Problem to work on -> Look for the word "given" in the material below. Copy each line that has it.

Dataset records ->

▼

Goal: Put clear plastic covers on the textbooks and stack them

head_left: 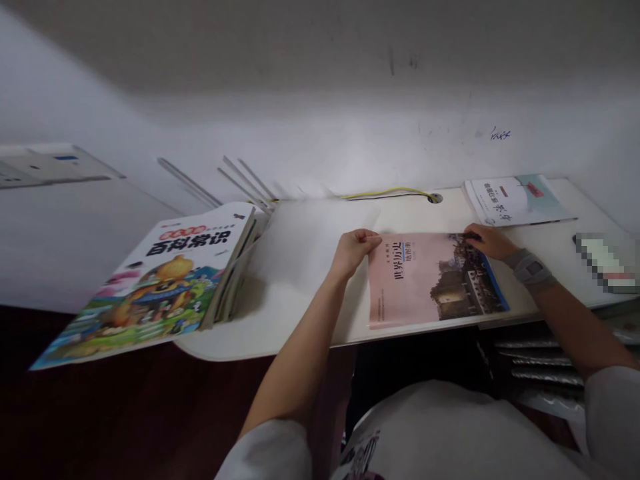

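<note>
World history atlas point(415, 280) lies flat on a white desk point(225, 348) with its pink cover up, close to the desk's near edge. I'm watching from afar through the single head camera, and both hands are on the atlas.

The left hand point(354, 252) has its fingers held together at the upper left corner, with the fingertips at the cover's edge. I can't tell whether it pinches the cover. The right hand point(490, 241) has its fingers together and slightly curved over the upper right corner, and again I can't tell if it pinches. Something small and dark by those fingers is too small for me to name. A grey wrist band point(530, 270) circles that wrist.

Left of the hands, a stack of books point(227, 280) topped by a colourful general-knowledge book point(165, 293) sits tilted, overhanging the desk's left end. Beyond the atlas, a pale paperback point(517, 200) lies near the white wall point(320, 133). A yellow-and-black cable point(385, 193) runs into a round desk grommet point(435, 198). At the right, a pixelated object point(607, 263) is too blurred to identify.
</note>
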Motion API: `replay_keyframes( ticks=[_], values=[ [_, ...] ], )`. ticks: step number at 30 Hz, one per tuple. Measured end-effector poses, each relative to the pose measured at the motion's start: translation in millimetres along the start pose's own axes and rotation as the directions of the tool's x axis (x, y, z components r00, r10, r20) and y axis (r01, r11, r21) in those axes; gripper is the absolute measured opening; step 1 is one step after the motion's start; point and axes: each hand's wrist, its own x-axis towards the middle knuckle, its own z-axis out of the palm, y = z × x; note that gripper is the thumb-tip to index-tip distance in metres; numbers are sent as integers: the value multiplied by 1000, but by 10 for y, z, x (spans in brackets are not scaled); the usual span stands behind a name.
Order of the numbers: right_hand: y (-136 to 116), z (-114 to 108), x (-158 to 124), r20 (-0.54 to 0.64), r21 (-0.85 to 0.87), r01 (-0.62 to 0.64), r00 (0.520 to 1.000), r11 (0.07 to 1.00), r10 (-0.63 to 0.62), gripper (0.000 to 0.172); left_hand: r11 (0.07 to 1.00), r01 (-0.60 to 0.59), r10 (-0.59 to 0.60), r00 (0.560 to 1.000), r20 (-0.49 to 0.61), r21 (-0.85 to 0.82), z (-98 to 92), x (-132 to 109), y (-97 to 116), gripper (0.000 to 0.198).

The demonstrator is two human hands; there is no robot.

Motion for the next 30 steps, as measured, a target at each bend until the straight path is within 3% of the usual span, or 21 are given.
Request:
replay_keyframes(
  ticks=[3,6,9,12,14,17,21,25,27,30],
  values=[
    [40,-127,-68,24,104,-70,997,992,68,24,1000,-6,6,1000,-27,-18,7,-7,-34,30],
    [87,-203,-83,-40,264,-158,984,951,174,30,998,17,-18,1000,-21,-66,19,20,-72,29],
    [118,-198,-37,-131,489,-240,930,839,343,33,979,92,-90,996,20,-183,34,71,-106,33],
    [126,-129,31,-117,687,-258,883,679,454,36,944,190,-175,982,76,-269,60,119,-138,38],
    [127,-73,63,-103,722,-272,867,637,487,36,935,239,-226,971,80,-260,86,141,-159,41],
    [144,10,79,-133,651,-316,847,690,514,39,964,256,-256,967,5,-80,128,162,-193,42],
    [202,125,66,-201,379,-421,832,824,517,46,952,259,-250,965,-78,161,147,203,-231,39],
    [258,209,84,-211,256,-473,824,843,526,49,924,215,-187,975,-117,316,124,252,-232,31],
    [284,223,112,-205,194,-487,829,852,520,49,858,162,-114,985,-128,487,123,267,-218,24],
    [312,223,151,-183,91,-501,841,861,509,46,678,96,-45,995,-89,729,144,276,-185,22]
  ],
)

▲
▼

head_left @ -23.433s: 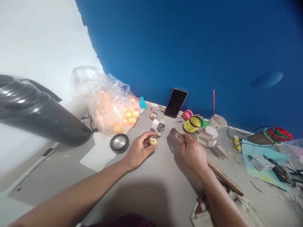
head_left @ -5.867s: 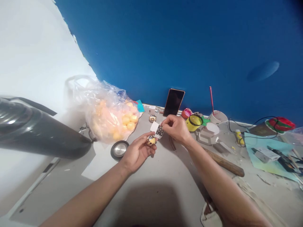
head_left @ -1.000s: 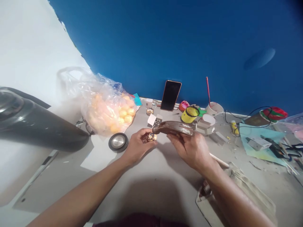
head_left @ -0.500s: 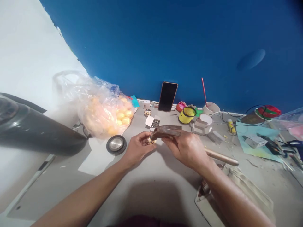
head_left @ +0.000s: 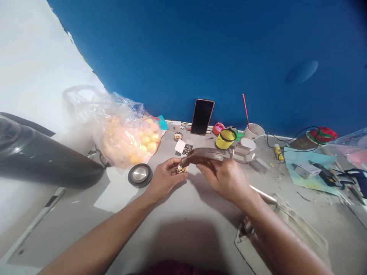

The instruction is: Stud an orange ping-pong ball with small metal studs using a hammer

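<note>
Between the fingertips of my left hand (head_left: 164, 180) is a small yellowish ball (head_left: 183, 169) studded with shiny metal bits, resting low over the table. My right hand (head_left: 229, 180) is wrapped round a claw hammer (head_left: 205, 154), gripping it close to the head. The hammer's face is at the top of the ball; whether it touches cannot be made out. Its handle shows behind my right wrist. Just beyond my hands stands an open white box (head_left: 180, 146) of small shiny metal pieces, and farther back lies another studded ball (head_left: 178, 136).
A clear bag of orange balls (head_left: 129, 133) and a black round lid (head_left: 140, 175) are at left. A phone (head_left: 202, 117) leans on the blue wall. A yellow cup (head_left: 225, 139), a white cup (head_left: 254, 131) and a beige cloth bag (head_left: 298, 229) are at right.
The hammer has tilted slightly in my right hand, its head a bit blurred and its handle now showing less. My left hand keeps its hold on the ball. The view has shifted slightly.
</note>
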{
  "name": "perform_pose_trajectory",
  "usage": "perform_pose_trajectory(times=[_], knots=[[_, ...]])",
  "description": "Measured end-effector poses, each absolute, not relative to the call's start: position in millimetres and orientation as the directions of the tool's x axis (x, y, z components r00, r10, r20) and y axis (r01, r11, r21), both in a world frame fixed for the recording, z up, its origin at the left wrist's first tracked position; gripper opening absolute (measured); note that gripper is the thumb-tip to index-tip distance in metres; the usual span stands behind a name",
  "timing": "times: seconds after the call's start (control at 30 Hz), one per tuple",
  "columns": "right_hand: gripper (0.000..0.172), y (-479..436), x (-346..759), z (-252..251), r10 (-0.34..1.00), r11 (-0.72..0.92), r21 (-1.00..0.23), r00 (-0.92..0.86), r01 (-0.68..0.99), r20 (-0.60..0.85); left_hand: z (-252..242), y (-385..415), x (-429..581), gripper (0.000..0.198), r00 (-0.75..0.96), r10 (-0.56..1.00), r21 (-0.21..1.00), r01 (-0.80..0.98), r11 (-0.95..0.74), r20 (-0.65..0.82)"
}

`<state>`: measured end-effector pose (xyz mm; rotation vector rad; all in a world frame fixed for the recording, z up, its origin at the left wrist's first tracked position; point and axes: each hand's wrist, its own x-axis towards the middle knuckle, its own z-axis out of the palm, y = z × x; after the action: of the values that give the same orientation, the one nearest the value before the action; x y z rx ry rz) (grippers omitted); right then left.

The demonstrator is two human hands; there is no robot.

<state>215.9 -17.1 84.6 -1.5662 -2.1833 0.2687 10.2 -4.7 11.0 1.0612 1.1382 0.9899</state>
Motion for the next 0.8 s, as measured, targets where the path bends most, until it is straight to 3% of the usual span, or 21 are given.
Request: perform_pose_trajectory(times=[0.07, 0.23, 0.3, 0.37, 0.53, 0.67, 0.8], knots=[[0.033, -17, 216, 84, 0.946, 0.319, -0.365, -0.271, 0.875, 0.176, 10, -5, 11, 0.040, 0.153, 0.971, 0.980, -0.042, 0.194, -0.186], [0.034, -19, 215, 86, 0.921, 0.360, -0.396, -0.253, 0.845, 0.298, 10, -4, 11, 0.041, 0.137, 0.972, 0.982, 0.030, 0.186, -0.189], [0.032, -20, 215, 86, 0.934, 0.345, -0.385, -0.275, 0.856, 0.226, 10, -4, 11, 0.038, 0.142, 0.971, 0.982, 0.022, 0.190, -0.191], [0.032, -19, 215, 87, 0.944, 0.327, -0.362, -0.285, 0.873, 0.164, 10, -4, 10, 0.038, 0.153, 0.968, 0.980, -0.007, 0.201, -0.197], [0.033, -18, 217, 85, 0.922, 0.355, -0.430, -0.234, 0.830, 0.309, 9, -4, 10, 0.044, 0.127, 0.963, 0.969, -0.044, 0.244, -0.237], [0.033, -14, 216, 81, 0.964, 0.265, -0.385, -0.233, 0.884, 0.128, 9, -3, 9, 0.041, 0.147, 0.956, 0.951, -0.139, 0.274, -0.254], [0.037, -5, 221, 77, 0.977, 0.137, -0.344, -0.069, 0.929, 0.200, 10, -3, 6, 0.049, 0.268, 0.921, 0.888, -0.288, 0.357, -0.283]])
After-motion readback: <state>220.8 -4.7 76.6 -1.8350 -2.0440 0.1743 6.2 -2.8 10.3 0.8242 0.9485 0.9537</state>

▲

Solution ->
Motion for the next 30 steps, as measured, a target at each bend until the straight path is within 3% of the usual span, or 21 are given.
Motion for the next 0.8 s, as measured, targets where the path bends most, until it is straight to 3% of the usual span, or 21 are given.

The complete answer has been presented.